• _Brief_: Output, without any change, the listing below from its opening line up to and including the line with "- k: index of".

• _Record extracts_:

--------------------------------

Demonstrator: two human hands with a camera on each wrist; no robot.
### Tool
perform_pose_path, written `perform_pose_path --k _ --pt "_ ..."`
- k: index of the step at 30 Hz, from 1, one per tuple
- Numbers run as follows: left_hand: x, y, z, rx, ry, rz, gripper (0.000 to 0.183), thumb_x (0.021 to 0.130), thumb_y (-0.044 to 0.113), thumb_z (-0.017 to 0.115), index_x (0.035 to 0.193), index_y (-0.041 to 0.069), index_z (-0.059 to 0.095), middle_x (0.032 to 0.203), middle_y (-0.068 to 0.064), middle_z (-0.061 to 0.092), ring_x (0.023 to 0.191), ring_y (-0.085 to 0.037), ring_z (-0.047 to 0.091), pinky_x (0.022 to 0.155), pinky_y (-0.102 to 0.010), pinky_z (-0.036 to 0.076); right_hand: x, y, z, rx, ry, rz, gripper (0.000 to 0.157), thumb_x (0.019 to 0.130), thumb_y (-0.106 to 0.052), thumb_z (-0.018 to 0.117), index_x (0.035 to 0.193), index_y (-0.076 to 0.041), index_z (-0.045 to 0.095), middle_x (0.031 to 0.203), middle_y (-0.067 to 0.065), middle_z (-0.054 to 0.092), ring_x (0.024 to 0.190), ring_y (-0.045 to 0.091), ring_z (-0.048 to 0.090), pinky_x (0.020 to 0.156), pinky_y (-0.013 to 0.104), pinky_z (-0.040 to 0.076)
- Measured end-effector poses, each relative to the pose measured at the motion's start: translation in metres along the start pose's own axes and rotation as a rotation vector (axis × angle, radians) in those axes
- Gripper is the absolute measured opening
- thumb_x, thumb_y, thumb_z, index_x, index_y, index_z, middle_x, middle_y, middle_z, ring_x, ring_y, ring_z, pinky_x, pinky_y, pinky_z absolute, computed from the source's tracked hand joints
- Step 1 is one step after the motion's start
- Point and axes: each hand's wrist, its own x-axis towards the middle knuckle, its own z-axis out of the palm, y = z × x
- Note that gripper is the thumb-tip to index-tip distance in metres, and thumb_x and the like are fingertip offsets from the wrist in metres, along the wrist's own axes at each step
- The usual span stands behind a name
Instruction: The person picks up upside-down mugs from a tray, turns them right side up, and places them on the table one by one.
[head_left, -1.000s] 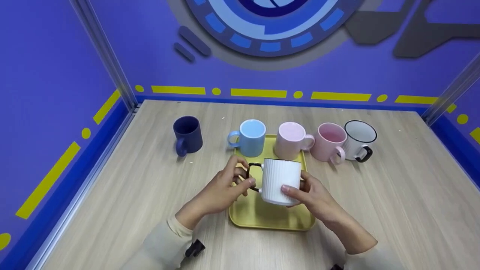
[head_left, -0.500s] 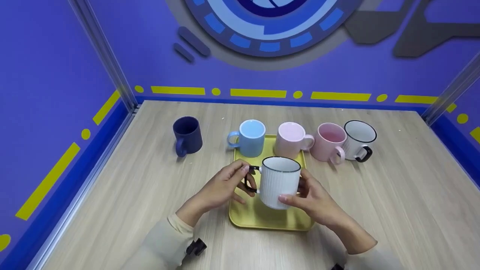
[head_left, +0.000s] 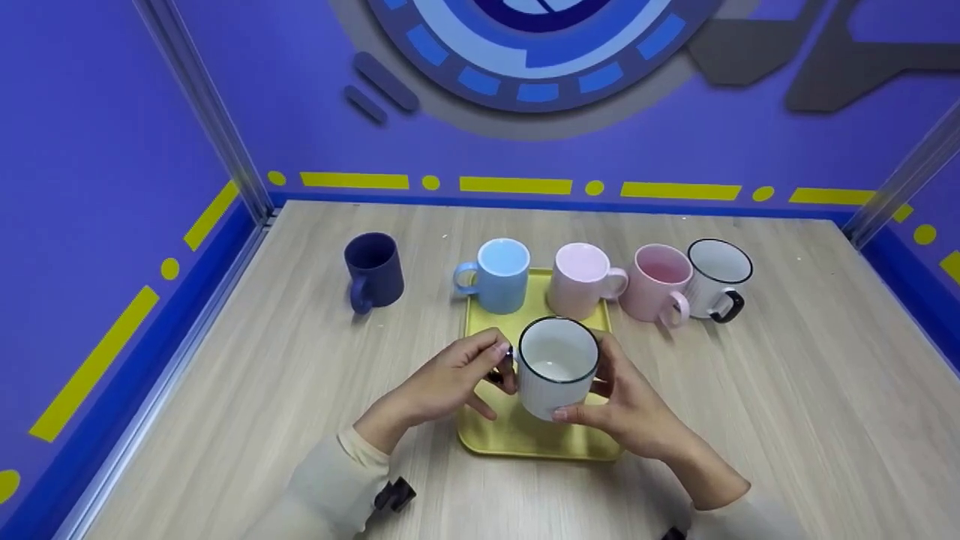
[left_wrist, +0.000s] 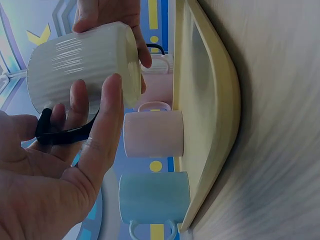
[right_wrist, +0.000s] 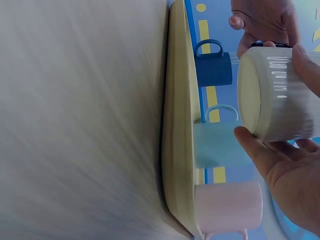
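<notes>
A white ribbed mug (head_left: 555, 386) with a dark rim and black handle is held above the yellow tray (head_left: 540, 446), its mouth tipped toward the head camera. My left hand (head_left: 442, 379) pinches the black handle (left_wrist: 67, 135) between thumb and fingers. On the other side, my right hand (head_left: 637, 405) grips the mug's body, thumb in front and fingers behind. In the right wrist view the mug's pale base (right_wrist: 250, 95) faces the tray side. At the tray's far end stand a light blue mug (head_left: 502, 281) and a pale pink mug (head_left: 577, 283), both upright.
A dark blue mug (head_left: 375, 271) stands on the wooden table (head_left: 247, 420) to the left. Right of the tray, a pink mug (head_left: 654, 285) stands close beside another white mug (head_left: 712, 279) with a black handle. Blue panels (head_left: 480, 150) wall in the back and sides.
The held mug has tilted so its mouth now faces the head camera; earlier its side showed. My left fingers have shifted on the handle, and the other mugs have stayed put.
</notes>
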Motion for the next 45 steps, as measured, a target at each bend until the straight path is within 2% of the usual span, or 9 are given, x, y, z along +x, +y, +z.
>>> perform_pose_path --k 6,11,14,20,27,39,45 --pt "0.0012 0.0017 0.0025 0.019 0.002 0.015 0.037 0.114 0.031 0.037 0.108 -0.002 0.054 0.099 -0.014 0.064 0.100 -0.024 0.067 0.068 -0.046 0.065 0.0006 0.0007 0.0007 -0.034 0.024 -0.043 0.100 0.068 -0.006 0.096 0.149 -0.013 0.037 0.144 0.010 0.056 0.131 0.032 0.056 0.104 0.038 0.055" --pt "0.0009 0.0031 0.0049 0.039 0.004 0.011 0.038 0.114 0.029 0.038 0.104 -0.003 0.055 0.097 -0.011 0.063 0.098 -0.021 0.067 0.068 -0.045 0.064 0.0012 0.0010 0.0008 -0.055 0.019 -0.068 0.100 0.068 -0.008 0.096 0.148 -0.015 0.038 0.144 0.009 0.055 0.130 0.032 0.056 0.105 0.040 0.054" --pt "0.0014 0.0034 0.0065 0.061 0.015 0.009 0.038 0.114 0.029 0.039 0.101 -0.004 0.055 0.094 -0.011 0.063 0.094 -0.018 0.067 0.070 -0.043 0.064 0.0016 0.0011 0.0012 -0.058 0.014 -0.070 0.100 0.068 -0.009 0.096 0.149 -0.015 0.038 0.145 0.009 0.055 0.131 0.031 0.056 0.107 0.041 0.054" --pt "0.0034 0.0014 0.0090 0.104 0.062 0.025 0.039 0.114 0.027 0.039 0.099 -0.004 0.056 0.091 -0.014 0.063 0.092 -0.022 0.066 0.073 -0.044 0.064 0.0023 0.0019 0.0015 -0.074 0.012 -0.063 0.100 0.068 -0.010 0.097 0.149 -0.016 0.036 0.146 0.008 0.053 0.131 0.030 0.056 0.107 0.041 0.053" --pt "0.0029 0.0012 0.0101 0.151 0.078 0.029 0.039 0.114 0.028 0.040 0.097 -0.002 0.057 0.086 -0.005 0.061 0.089 -0.022 0.062 0.074 -0.043 0.063 0.0014 0.0029 0.0022 -0.065 0.008 -0.062 0.101 0.069 -0.011 0.097 0.149 -0.016 0.036 0.146 0.008 0.053 0.131 0.030 0.055 0.106 0.039 0.054" --pt "0.0018 0.0035 0.0095 0.164 0.069 0.032 0.040 0.114 0.025 0.037 0.094 -0.004 0.055 0.084 -0.007 0.058 0.086 -0.019 0.060 0.072 -0.041 0.063 0.0009 0.0027 0.0032 -0.039 0.004 -0.063 0.102 0.068 -0.009 0.097 0.149 -0.014 0.036 0.144 0.009 0.054 0.130 0.032 0.056 0.106 0.036 0.054" --pt "0.0004 0.0048 0.0089 0.153 0.067 0.025 0.041 0.114 0.026 0.037 0.093 -0.004 0.053 0.084 -0.013 0.058 0.091 -0.028 0.065 0.071 -0.040 0.063 -0.0006 0.0022 0.0015 -0.062 -0.002 -0.057 0.104 0.068 -0.012 0.097 0.152 -0.015 0.036 0.143 0.008 0.055 0.129 0.030 0.057 0.105 0.036 0.054"
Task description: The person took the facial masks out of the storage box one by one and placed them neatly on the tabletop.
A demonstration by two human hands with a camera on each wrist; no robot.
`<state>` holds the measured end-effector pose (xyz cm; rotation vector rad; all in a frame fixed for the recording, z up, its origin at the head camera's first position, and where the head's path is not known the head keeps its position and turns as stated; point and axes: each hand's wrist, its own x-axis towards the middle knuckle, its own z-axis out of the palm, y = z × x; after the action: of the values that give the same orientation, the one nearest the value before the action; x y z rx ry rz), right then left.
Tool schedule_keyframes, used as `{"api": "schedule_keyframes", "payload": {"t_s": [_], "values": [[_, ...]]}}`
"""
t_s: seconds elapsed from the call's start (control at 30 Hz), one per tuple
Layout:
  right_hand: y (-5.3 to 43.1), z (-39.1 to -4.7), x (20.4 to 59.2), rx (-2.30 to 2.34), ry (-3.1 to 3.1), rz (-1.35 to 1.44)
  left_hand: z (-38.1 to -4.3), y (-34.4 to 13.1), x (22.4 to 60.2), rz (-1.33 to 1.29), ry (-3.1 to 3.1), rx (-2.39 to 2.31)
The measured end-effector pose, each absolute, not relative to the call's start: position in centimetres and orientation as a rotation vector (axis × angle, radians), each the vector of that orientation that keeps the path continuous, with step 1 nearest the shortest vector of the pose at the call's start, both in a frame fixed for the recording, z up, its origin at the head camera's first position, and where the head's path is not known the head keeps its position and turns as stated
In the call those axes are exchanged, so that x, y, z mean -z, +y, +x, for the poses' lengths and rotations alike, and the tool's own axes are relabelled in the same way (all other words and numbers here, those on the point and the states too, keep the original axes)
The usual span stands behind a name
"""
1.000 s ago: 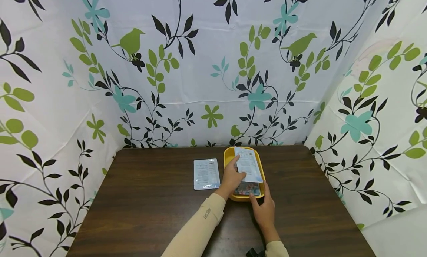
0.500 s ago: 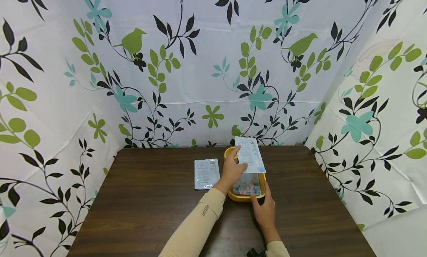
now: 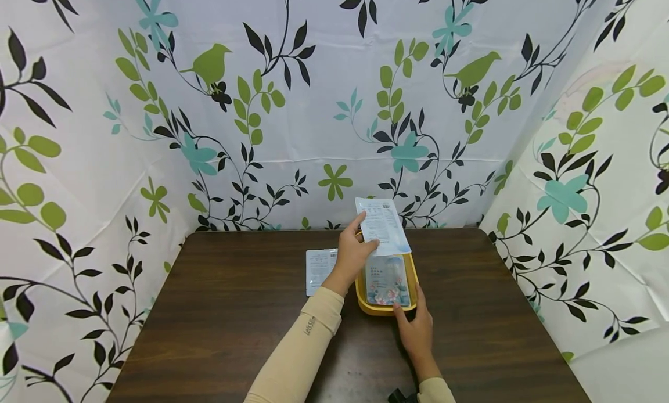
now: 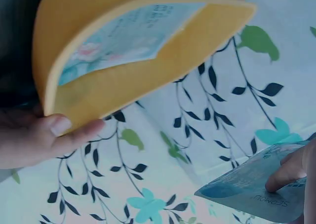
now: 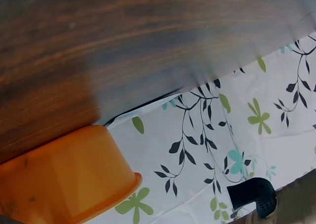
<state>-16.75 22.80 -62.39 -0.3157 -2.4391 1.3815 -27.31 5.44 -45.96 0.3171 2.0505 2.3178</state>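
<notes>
In the head view, my left hand (image 3: 352, 255) pinches a pale blue-white flat sachet (image 3: 384, 226), printed with small text and a barcode. It is raised over the far part of a yellow plastic bin (image 3: 415, 275). The left wrist view shows the other side of this sachet (image 4: 247, 197), fingers against its lettered face. My right hand (image 3: 416, 330) holds the bin's near right corner, its thumb at the rim. Inside the bin lies another sachet (image 3: 387, 281) with pink flowers on its front. A further sachet (image 3: 317, 269), text side up, lies on the table, partly behind the left hand.
The dark wooden table (image 3: 235, 333) meets a patterned cloth backdrop (image 3: 313, 130) at its far edge. A black object (image 3: 401, 396) sits by the right cuff. The right wrist view has the bin's outer wall (image 5: 64, 179) low on the left.
My left hand has lifted the sachet up and away, then slightly left, uncovering the flowered sachet in the bin. The hand now overlaps the table sachet. My right hand stays at the bin.
</notes>
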Motion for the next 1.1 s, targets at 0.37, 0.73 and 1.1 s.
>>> {"api": "schedule_keyframes", "payload": {"t_s": [0.37, 0.73, 1.1], "values": [[22.7, -16.7, 62.2, -1.382, -2.431, -0.300, -27.5, 3.5, 44.7, 0.299, 2.035, -2.381], [22.8, -16.7, 62.3, -1.391, -2.427, -0.297, -27.3, 1.4, 43.7, 0.268, 1.985, -2.472], [22.7, -16.8, 62.5, -1.389, -2.423, -0.278, -27.9, -2.3, 44.5, 0.175, 2.061, -2.562]]}}
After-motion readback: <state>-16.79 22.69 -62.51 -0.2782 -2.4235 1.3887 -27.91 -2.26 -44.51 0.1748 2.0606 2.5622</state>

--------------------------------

• _Output for this exercise_:
Demonstrator: two human hands with a camera on each wrist; no robot.
### Tool
perform_pose_path, written `perform_pose_path --k _ --pt "_ ..."`
- k: index of the step at 30 Hz, from 1, one per tuple

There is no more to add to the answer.